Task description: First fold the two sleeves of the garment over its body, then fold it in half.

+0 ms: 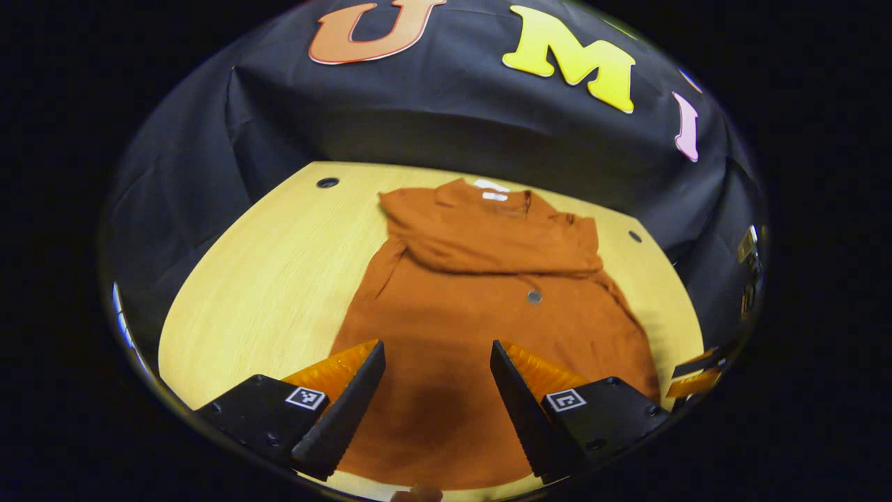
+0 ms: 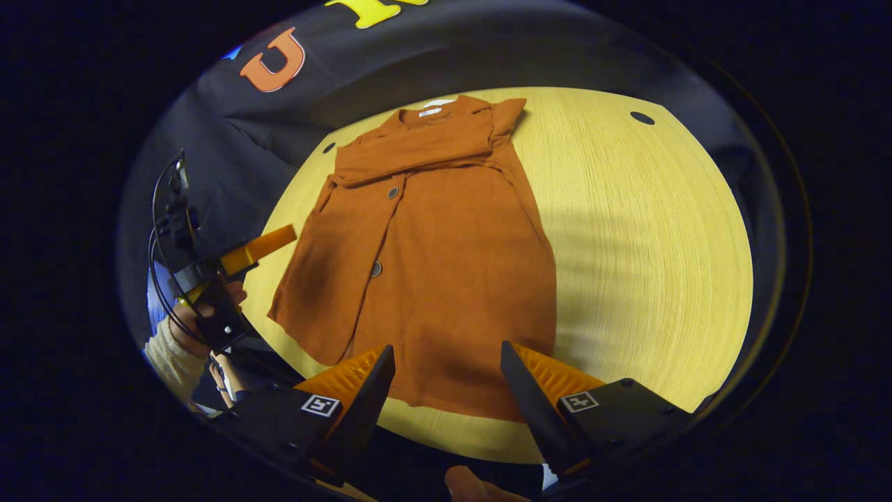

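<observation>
1. Rust-orange garment [image 2: 432, 258] flat on the table [image 2: 641, 244], collar at the far end, hem at the near edge; both sleeves [image 1: 488, 240] already folded across the chest, so fold in half looks to be the step in hand.
2. Left tool [image 1: 437, 390] above the near hem, jaws wide apart, nothing between them; right tool [image 2: 446, 397] likewise wide and empty over the near hem.
3. Best to pinch the hem at its two near corners, one tool each, catching both layers of the open buttoned front [image 2: 376, 268].
4. Lift low, carry the hem far toward the collar [image 2: 435, 108], keep both corners level so the edge lands square and the sleeves stay put.
5. Risk, as a judgement: loose left front panel could trail or crease if gripped too far inward.
6. Pale wood-grain table, round holes [image 2: 642, 118] near its far corners, bare on the right of the garment.
7. Black cloth wall [image 1: 418, 118] behind; other tool and a hand in a light sleeve [image 2: 171, 355] at the left in the right gripper view.
</observation>
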Available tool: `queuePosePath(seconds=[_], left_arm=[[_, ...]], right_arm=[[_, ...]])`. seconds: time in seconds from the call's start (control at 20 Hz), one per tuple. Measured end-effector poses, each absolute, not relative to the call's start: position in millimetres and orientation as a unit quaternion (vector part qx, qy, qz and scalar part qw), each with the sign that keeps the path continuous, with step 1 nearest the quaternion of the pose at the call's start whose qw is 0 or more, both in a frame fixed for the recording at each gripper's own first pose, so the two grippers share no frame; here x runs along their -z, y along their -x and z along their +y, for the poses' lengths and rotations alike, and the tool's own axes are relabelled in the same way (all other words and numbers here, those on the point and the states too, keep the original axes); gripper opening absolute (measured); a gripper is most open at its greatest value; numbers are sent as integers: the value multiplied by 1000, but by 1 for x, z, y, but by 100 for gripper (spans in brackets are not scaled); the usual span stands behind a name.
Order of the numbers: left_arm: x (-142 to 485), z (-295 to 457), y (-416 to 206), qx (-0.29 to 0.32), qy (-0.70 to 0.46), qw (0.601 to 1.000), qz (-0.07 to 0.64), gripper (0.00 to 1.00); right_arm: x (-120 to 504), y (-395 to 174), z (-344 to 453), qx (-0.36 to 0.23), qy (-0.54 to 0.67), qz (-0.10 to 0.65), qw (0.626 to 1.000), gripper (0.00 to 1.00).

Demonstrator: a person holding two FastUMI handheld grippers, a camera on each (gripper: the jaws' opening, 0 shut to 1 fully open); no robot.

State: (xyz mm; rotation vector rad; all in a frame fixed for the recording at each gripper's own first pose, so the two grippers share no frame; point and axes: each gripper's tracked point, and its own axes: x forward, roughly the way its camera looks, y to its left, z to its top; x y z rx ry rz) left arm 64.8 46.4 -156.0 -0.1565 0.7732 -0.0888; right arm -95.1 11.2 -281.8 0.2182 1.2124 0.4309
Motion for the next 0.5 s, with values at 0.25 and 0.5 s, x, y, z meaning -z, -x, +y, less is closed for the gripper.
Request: queuePosePath(seconds=[0.25, 0.5], left_arm=[[187, 99, 0, 14, 99, 861, 498, 99], [199, 113, 34, 85, 176, 769, 608, 100]], right_arm=[[292, 102, -4, -201, -105, 588, 776, 95], [295, 120, -16, -258, -163, 638, 707, 98]])
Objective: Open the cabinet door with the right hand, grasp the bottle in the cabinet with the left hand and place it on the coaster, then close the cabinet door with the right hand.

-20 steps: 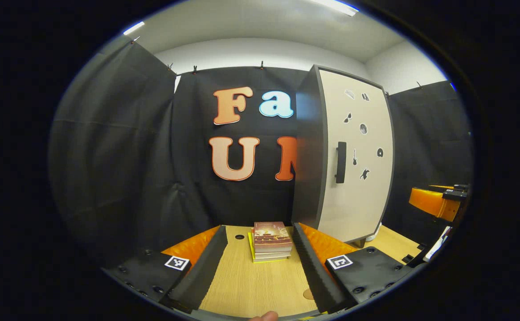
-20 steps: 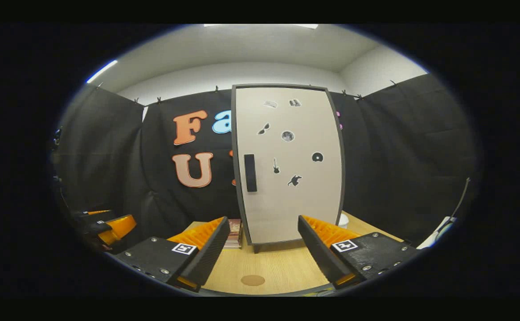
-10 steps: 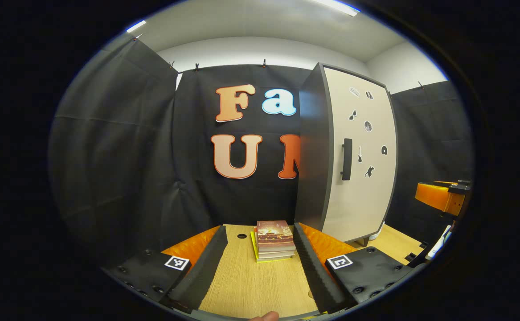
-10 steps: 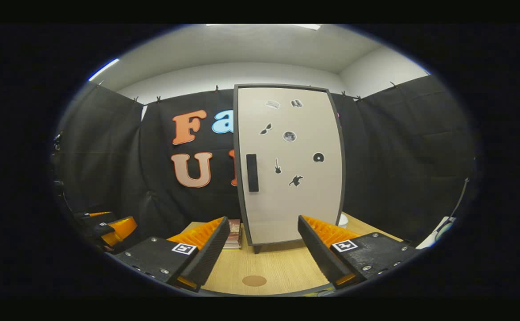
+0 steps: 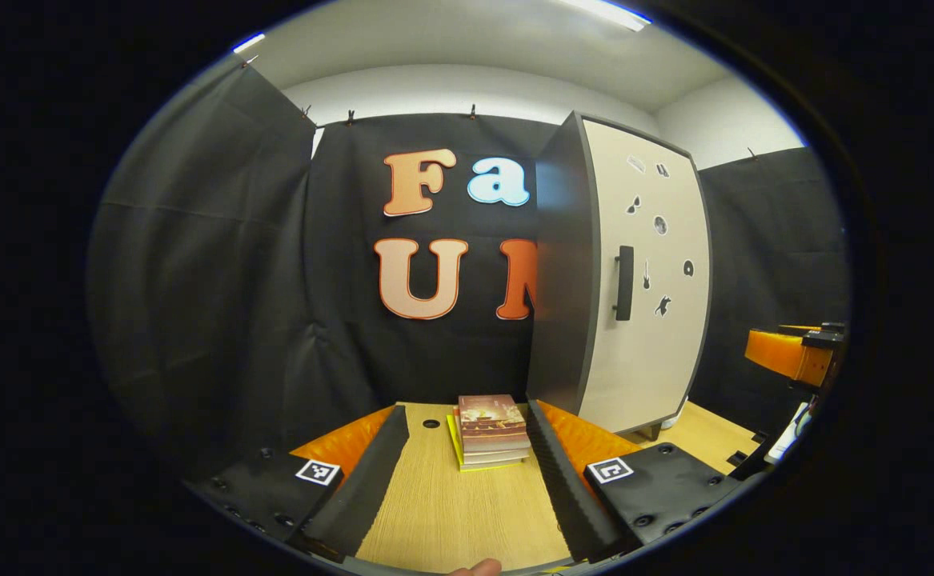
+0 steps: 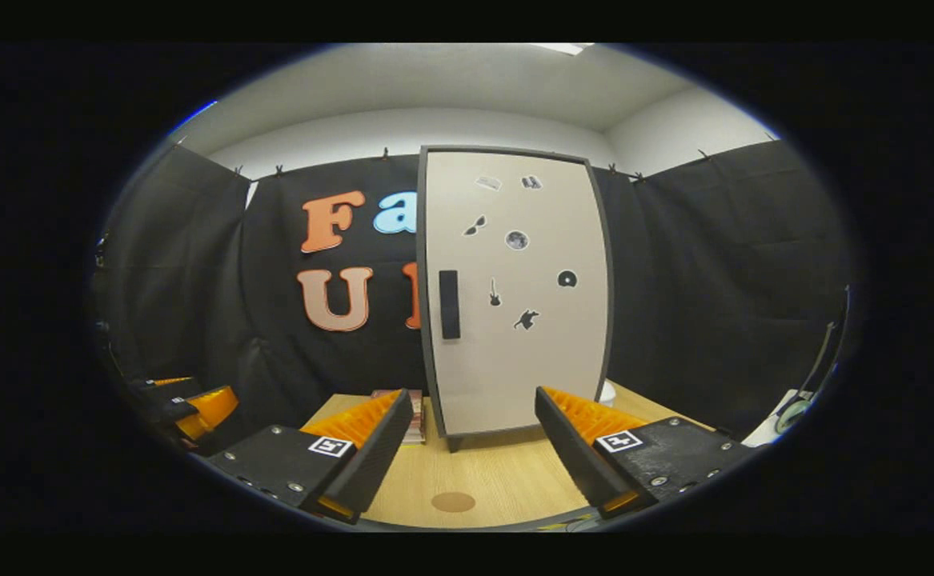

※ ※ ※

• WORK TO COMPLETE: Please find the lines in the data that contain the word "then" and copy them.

• EXERCISE ANSWER:
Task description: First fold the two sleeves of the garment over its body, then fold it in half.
Objective: Open the cabinet door with the right hand, grasp the bottle in the cabinet with the left hand and place it on the coaster, then close the cabinet door with the right hand.

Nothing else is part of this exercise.